(Your task): Word for word, restate the lines of the listing below from the line with "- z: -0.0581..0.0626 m" through the line with "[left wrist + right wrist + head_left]", and do not include the pictures.

■ ■ ■ ■ ■

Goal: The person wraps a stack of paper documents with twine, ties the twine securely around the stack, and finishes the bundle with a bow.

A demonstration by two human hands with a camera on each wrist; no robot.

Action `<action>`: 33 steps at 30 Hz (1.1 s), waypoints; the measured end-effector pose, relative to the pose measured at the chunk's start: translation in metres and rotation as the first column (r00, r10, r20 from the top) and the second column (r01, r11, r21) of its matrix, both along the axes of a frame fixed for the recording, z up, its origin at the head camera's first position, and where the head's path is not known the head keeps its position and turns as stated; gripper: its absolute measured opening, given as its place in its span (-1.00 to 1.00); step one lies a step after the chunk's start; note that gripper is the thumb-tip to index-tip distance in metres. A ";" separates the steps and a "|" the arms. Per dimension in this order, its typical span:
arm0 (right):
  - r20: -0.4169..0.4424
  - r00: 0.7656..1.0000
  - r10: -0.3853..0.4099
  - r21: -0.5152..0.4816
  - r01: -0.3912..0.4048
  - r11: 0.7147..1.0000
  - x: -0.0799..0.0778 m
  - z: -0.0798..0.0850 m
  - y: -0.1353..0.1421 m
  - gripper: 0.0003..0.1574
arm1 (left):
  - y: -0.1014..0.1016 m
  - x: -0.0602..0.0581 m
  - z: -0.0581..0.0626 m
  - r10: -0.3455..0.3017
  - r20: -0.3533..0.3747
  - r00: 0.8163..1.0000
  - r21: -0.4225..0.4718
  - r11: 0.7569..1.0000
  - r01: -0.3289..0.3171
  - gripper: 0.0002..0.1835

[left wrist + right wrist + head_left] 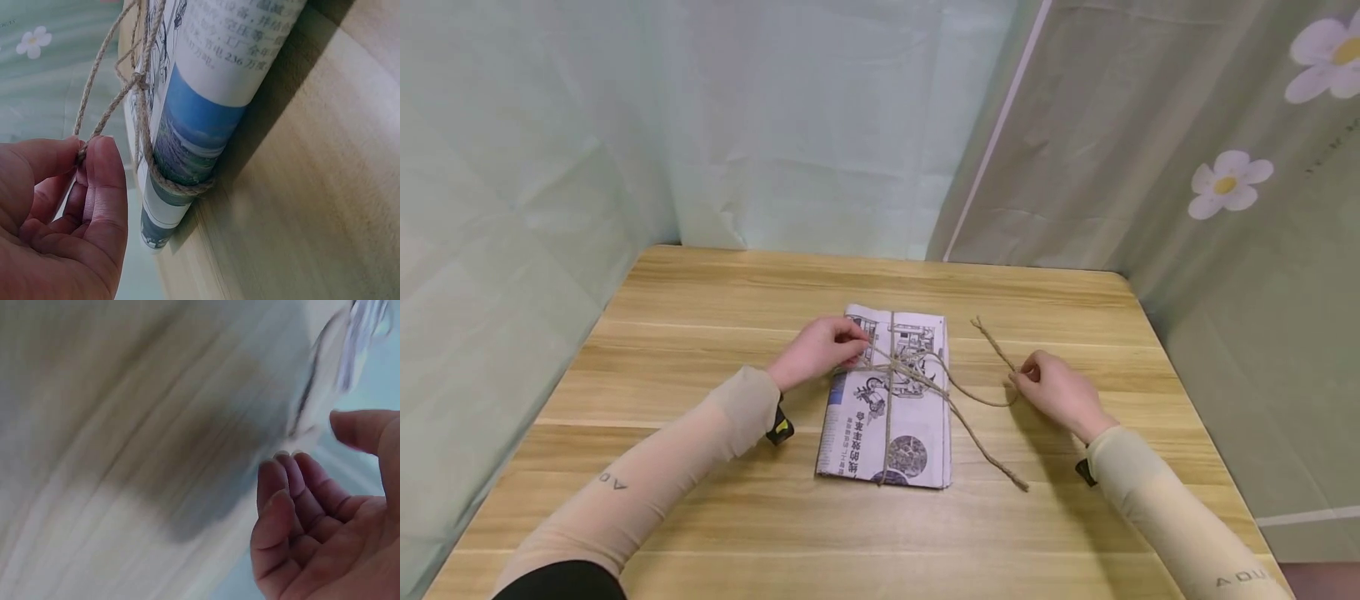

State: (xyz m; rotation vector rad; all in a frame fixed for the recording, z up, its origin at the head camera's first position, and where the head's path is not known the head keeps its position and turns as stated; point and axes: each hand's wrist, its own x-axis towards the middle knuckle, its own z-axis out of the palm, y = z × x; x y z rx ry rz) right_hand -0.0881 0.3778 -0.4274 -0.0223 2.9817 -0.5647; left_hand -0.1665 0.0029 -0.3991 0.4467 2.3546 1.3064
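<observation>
A folded newspaper bundle [917, 433] lies on the table, with brown twine [888, 417] crossing it lengthwise and widthwise. At its upper left, my left hand [822, 350] pinches a loop of the twine between thumb and fingertips; the left wrist view shows this twine [109, 112] rising off a knot [139, 80] on the bundle. To the right of the bundle, my right hand [1060, 392] is beside a loose twine end. In the right wrist view the thumb stands apart from the bent fingers [306, 487], with nothing between them.
The wooden table [700, 517] runs under everything. One twine tail [992, 458] trails toward the front right, and another end [992, 342] points to the back. Pale curtains [820, 125] hang behind and beside the table; the right-hand one has flower prints.
</observation>
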 end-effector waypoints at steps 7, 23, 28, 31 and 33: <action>0.129 0.989 -0.066 -0.050 0.073 0.996 -0.026 -0.002 0.010 -0.65 | 0.002 0.006 0.000 -0.007 0.002 1.000 0.009 1.000 0.007 -0.80; 0.007 1.000 -0.023 -0.741 0.020 0.671 -0.119 0.070 -0.083 -0.70 | 0.013 0.015 0.001 -0.043 -0.016 0.999 0.044 0.998 0.044 -0.83; -0.016 0.990 0.139 -0.751 -0.104 0.652 -0.133 0.073 -0.127 -0.68 | 0.018 0.016 -0.002 -0.044 -0.024 0.999 0.056 0.997 0.045 -0.81; -0.023 0.980 0.199 -0.721 -0.154 0.676 -0.133 0.070 -0.137 -0.69 | 0.021 0.016 -0.003 -0.043 -0.026 0.999 0.061 0.997 0.045 -0.80; -0.026 0.978 0.207 -0.684 -0.169 0.709 -0.130 0.066 -0.134 -0.75 | 0.022 0.016 -0.003 -0.045 -0.026 0.999 0.064 0.997 0.047 -0.81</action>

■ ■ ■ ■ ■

(Answer to the exercise):
  - z: -0.0581..0.0626 m
  - r10: -0.3455..0.3017
  - r20: -0.3533..0.3747
  - r00: 0.8163..1.0000
  - r21: -0.4225..0.4718
  - r11: 0.7569..1.0000
  - r01: -0.3289..0.3171
  - gripper: 0.0002..0.1835

[left wrist + right wrist + head_left] 

The answer has been fully stated.